▶ _Task details_
The entries that follow should come back exactly, with no pictures among them.

Data entries:

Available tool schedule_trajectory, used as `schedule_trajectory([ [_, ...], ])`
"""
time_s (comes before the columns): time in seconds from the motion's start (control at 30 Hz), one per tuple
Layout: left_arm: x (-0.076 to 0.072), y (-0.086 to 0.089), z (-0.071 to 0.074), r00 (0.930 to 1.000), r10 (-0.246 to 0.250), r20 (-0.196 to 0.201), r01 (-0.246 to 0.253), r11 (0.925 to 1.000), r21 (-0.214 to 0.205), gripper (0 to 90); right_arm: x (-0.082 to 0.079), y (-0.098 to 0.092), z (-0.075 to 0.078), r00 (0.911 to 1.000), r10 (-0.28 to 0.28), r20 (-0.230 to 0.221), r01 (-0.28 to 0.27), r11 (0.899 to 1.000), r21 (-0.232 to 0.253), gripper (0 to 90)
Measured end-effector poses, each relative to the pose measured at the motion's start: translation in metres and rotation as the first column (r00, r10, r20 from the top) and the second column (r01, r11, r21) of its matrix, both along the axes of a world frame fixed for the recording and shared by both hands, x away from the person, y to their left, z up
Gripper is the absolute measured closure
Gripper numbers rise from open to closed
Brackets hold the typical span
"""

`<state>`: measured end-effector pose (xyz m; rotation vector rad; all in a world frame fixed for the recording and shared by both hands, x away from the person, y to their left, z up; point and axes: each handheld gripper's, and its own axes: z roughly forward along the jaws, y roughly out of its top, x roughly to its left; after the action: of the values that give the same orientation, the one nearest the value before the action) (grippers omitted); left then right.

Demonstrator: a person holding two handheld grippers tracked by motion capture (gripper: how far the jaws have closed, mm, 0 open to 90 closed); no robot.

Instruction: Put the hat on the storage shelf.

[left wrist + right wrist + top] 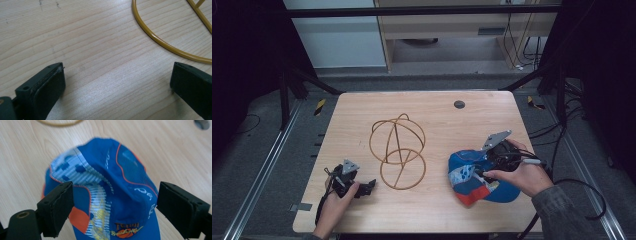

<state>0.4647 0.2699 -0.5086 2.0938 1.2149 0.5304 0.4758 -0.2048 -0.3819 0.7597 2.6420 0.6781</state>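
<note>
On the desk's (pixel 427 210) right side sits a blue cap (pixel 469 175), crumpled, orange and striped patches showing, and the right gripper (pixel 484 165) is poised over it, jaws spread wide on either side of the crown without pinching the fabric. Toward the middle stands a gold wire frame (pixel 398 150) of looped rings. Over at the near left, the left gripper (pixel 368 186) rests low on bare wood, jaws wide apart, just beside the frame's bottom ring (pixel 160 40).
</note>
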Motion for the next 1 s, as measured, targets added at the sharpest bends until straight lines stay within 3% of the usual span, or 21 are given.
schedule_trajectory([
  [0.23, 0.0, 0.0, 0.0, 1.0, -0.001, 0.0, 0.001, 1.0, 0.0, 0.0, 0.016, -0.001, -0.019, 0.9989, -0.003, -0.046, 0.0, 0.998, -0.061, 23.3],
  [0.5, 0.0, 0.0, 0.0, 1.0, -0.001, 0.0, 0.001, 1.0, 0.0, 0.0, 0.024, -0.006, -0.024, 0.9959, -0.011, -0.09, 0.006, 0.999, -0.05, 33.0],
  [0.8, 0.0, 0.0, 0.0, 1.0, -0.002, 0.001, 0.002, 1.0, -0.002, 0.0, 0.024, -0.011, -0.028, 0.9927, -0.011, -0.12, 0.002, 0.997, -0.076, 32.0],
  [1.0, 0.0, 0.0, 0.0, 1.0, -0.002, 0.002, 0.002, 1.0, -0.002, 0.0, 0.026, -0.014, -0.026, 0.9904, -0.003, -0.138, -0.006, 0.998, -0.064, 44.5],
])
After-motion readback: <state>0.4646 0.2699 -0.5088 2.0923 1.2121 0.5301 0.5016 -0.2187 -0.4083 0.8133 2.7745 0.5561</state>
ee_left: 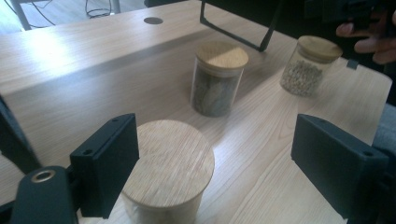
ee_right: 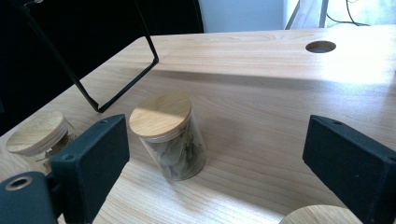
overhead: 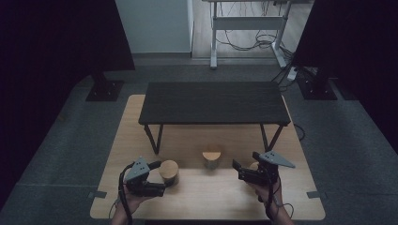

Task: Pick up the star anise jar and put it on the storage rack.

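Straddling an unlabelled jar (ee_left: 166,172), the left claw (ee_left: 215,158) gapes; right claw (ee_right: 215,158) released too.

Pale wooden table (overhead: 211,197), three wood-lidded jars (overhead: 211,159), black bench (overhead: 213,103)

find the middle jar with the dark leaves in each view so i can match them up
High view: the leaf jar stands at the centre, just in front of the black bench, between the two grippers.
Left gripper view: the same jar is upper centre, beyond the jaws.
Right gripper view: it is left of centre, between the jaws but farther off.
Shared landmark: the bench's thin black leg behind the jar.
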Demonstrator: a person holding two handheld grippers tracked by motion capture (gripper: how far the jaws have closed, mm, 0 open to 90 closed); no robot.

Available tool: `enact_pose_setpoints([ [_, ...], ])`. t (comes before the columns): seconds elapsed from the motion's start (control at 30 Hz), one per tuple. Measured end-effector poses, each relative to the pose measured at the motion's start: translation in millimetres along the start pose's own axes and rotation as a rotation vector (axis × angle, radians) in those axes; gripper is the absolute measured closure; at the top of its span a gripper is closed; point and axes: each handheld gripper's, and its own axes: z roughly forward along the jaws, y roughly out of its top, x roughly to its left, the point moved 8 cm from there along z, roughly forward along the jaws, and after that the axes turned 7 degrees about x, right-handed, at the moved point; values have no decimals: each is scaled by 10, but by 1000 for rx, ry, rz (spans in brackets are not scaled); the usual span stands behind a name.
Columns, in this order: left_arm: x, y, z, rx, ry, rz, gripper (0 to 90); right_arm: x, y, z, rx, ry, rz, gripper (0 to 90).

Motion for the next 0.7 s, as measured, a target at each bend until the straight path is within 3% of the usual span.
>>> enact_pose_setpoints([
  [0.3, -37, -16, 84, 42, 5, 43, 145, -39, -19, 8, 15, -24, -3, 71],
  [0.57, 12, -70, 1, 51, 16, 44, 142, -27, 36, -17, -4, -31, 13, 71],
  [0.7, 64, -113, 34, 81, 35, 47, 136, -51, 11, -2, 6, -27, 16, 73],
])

▶ _Worked solution_
Available tool schedule_trajectory, used as `schedule_trajectory([ [_, ...], ])`
"""
time_s (comes before the columns): time in seconds from the motion's start (control at 30 Hz), one per tuple
Layout: left_arm: x (-0.076 to 0.072), y (-0.086 to 0.089), z (-0.071 to 0.074), r00 (0.930 to 1.000), r10 (-0.246 to 0.250), r20 (-0.196 to 0.201), r01 (-0.246 to 0.253), r11 (0.925 to 1.000), r21 (-0.214 to 0.205), gripper (0 to 90); right_arm: x (-0.082 to 0.079), y (-0.098 to 0.092), z (-0.075 to 0.078), r00 (0.911 to 1.000), r10 (-0.28 to 0.28), r20 (-0.230 to 0.221), r01 (-0.28 to 0.27), r11 (0.899 to 1.000), r21 (-0.232 to 0.253), gripper (0 to 90)
Measured end-effector poses, each relative to the pose measured at the motion's start: translation in metres and rotation as the first column (r00, r10, r20 from the top) and the second column (r01, r11, r21) of its matrix, both along the axes of a world frame fixed for the recording and shared by both hands, x away from the person, y to their left, z up
Gripper is the absolute measured closure
Gripper numbers rise from open to closed
Brackets hold the typical span
"""

`<state>`: measured end-effector pose (xyz m; rotation vector rad; all in a world frame fixed for the recording and shared by both hands, x away from the person, y to their left, z up; point and axes: each handheld gripper's, and its own axes: z roughly forward along the jaws, y roughly out of its top, x roughly to its left; after the action: of the values that give the same orientation, the one nearest the value before the action) (grippers omitted); left then right.

Demonstrator: a person holding two handheld grippers tracked by motion capture (gripper: how far the jaws have closed, mm, 0 open to 90 closed); no robot.

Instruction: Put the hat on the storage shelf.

[left wrist + right wrist + top] 

<state>0.4647 0.2699 -0.5086 2.0938 1.2149 0.5304 0.4758 -0.2048 -0.3819 0.7597 2.6420 0.6781</state>
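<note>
On the desk's (pixel 427 210) right side sits a blue cap (pixel 469 175), crumpled, orange and striped patches showing, and the right gripper (pixel 484 165) is poised over it, jaws spread wide on either side of the crown without pinching the fabric. Toward the middle stands a gold wire frame (pixel 398 150) of looped rings. Over at the near left, the left gripper (pixel 368 186) rests low on bare wood, jaws wide apart, just beside the frame's bottom ring (pixel 160 40).
</note>
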Motion for the next 1 s, as measured, targets added at the sharpest bends until straight lines stay within 3% of the usual span, or 21 are given.
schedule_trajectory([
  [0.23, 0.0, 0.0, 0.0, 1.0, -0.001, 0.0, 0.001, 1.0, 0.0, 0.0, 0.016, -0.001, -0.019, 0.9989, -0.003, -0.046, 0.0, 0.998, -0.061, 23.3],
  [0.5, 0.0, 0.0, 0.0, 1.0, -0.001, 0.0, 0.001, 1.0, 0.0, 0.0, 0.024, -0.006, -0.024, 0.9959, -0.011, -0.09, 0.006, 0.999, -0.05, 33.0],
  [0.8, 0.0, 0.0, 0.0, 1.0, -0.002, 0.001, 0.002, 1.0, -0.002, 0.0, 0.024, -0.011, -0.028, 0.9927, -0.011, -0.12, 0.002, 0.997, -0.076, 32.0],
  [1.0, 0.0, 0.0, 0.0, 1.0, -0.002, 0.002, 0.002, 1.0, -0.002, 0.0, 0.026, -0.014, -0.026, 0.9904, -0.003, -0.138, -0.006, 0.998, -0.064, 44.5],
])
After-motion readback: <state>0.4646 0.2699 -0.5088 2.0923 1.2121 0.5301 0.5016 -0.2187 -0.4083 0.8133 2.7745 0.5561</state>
ee_left: 
ee_right: 
overhead: 

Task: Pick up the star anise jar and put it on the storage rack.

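Straddling an unlabelled jar (ee_left: 166,172), the left claw (ee_left: 215,158) gapes; right claw (ee_right: 215,158) released too.

Pale wooden table (overhead: 211,197), three wood-lidded jars (overhead: 211,159), black bench (overhead: 213,103)

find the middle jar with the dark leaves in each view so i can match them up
High view: the leaf jar stands at the centre, just in front of the black bench, between the two grippers.
Left gripper view: the same jar is upper centre, beyond the jaws.
Right gripper view: it is left of centre, between the jaws but farther off.
Shared landmark: the bench's thin black leg behind the jar.
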Demonstrator: a person holding two handheld grippers tracked by motion capture (gripper: how far the jaws have closed, mm, 0 open to 90 closed); no robot.

Available tool: `enact_pose_setpoints([ [_, ...], ])`. t (comes before the columns): seconds elapsed from the motion's start (control at 30 Hz), one per tuple. Measured end-effector poses, each relative to the pose measured at the motion's start: translation in millimetres along the start pose's own axes and rotation as a rotation vector (axis × angle, radians) in those axes; gripper is the absolute measured closure; at the top of its span a gripper is closed; point and axes: each handheld gripper's, and its own axes: z roughly forward along the jaws, y roughly out of its top, x roughly to its left, the point moved 8 cm from there along z, roughly forward along the jaws, and after that the axes turned 7 degrees about x, right-handed, at the moved point; values have no decimals: each is scaled by 10, but by 1000 for rx, ry, rz (spans in brackets are not scaled); the usual span stands behind a name.
Columns, in this order: left_arm: x, y, z, rx, ry, rz, gripper (0 to 90); right_arm: x, y, z, rx, ry, rz, gripper (0 to 90).

Motion for the next 0.7 s, as measured, a target at each bend until the straight path is within 3% of the usual span.
>>> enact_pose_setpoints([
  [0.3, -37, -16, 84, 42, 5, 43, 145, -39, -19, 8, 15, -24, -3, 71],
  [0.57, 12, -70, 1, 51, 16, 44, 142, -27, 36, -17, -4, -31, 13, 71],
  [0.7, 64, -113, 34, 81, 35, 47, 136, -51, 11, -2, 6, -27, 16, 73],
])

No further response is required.